| Problem description |
Among the lines below, count those with "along". Give the total alone.

| Data section |
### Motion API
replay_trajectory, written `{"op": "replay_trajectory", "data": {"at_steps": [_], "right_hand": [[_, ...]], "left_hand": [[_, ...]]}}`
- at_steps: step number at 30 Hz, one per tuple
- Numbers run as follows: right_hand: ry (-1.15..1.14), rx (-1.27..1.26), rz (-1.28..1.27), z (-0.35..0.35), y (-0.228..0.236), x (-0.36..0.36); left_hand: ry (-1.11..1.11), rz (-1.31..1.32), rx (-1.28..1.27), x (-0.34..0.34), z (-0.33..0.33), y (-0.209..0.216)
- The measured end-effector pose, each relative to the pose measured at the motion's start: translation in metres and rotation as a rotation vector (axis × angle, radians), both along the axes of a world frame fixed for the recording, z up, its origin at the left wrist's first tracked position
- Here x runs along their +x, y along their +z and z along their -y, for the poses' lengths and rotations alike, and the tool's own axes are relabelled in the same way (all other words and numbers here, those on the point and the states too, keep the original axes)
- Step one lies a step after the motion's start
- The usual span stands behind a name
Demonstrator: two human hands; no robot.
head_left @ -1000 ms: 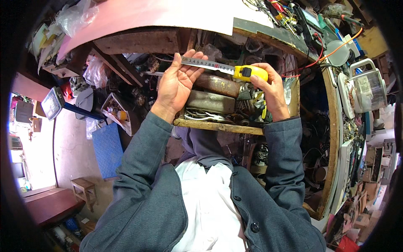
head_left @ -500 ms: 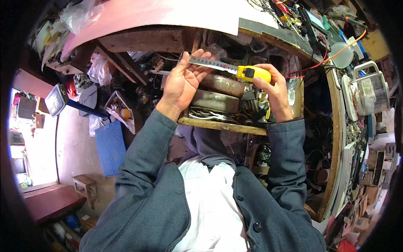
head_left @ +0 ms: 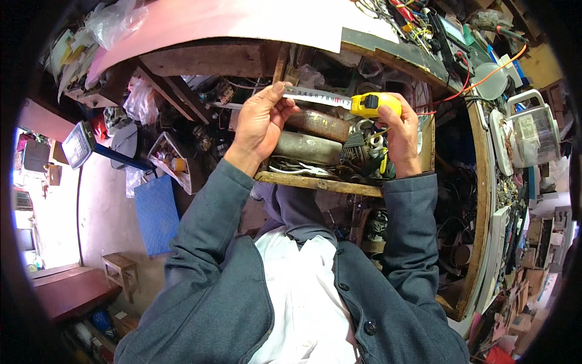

| Worked solution |
2